- _Prompt_:
Print the data that follows without changing a single word.
__________________________________________________
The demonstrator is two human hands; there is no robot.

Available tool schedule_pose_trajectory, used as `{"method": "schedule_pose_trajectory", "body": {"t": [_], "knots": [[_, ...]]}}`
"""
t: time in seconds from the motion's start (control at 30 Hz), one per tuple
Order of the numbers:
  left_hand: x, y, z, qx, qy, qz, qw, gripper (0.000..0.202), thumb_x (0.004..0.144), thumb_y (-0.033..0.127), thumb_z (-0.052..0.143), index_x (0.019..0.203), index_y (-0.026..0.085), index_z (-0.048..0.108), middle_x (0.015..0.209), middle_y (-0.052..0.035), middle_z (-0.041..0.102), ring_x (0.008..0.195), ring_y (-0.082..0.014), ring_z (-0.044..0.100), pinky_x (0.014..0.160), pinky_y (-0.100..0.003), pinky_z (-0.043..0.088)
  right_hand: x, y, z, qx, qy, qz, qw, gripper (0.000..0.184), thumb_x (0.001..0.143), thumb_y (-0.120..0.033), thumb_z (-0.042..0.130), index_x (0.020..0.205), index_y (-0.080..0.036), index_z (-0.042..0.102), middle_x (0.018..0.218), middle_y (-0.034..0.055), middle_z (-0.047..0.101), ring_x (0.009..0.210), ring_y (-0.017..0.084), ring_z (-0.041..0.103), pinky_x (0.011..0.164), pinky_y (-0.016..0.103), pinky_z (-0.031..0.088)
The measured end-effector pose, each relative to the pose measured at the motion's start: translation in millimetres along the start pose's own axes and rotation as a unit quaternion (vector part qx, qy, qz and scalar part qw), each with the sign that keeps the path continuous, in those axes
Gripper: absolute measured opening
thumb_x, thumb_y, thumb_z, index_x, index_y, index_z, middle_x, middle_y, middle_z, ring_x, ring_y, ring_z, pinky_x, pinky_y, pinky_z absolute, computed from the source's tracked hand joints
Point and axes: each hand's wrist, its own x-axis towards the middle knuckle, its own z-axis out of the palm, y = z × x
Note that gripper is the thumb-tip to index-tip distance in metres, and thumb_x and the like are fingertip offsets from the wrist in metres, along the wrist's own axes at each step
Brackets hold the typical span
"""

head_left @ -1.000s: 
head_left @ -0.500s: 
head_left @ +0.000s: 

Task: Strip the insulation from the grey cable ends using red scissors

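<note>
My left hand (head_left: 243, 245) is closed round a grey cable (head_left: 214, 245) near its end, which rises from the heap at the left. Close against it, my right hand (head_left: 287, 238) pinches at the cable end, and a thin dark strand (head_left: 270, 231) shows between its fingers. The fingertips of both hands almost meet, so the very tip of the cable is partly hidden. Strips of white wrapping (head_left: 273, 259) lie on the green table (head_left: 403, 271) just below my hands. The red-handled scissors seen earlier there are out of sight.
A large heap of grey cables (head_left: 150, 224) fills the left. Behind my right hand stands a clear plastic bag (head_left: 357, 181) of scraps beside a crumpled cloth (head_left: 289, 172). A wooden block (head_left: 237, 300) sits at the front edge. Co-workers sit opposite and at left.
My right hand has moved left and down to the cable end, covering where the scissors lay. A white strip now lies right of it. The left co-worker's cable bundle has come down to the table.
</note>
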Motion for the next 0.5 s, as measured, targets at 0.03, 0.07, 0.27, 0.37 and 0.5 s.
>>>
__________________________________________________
- _Response to the task_:
The demonstrator is two human hands; there is no robot.

Available tool schedule_pose_trajectory, used as `{"method": "schedule_pose_trajectory", "body": {"t": [_], "knots": [[_, ...]]}}`
"""
t: time in seconds from the motion's start (control at 30 Hz), one per tuple
Order of the numbers:
  left_hand: x, y, z, qx, qy, qz, qw, gripper (0.000..0.202), thumb_x (0.004..0.144), thumb_y (-0.033..0.127), thumb_z (-0.052..0.143), index_x (0.019..0.203), index_y (-0.026..0.085), index_z (-0.048..0.108), middle_x (0.015..0.209), middle_y (-0.052..0.035), middle_z (-0.041..0.102), ring_x (0.008..0.195), ring_y (-0.082..0.014), ring_z (-0.044..0.100), pinky_x (0.014..0.160), pinky_y (-0.100..0.003), pinky_z (-0.043..0.088)
  right_hand: x, y, z, qx, qy, qz, qw, gripper (0.000..0.184), thumb_x (0.001..0.143), thumb_y (-0.120..0.033), thumb_z (-0.042..0.130), index_x (0.020..0.205), index_y (-0.080..0.036), index_z (-0.042..0.102), middle_x (0.018..0.218), middle_y (-0.034..0.055), middle_z (-0.047..0.101), ring_x (0.009..0.210), ring_y (-0.017..0.084), ring_z (-0.041..0.103), pinky_x (0.011..0.164), pinky_y (-0.016..0.103), pinky_z (-0.031..0.088)
The measured end-effector pose, each relative to the pose measured at the motion's start: translation in millimetres along the start pose's own axes and rotation as a unit quaternion (vector part qx, qy, qz and scalar part qw), each with the sign that keeps the path continuous, in those axes
Gripper: absolute measured opening
thumb_x, thumb_y, thumb_z, index_x, index_y, index_z, middle_x, middle_y, middle_z, ring_x, ring_y, ring_z, pinky_x, pinky_y, pinky_z absolute, computed from the source's tracked hand joints
Point and axes: each hand's wrist, its own x-axis towards the middle knuckle, its own z-axis out of the palm, y = z × x
Note that gripper is the thumb-tip to index-tip distance in metres, and thumb_x and the like are fingertip offsets from the wrist in metres, along the wrist's own axes at each step
Brackets hold the typical span
"""

head_left @ -1.000s: 
head_left @ -0.500s: 
head_left @ +0.000s: 

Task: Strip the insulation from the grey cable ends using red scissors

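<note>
My left hand (head_left: 243, 245) is closed round a grey cable (head_left: 214, 245) near its end, which rises from the heap at the left. Close against it, my right hand (head_left: 287, 238) pinches at the cable end, and a thin dark strand (head_left: 270, 231) shows between its fingers. The fingertips of both hands almost meet, so the very tip of the cable is partly hidden. Strips of white wrapping (head_left: 273, 259) lie on the green table (head_left: 403, 271) just below my hands. The red-handled scissors seen earlier there are out of sight.
A large heap of grey cables (head_left: 150, 224) fills the left. Behind my right hand stands a clear plastic bag (head_left: 357, 181) of scraps beside a crumpled cloth (head_left: 289, 172). A wooden block (head_left: 237, 300) sits at the front edge. Co-workers sit opposite and at left.
My right hand has moved left and down to the cable end, covering where the scissors lay. A white strip now lies right of it. The left co-worker's cable bundle has come down to the table.
</note>
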Motion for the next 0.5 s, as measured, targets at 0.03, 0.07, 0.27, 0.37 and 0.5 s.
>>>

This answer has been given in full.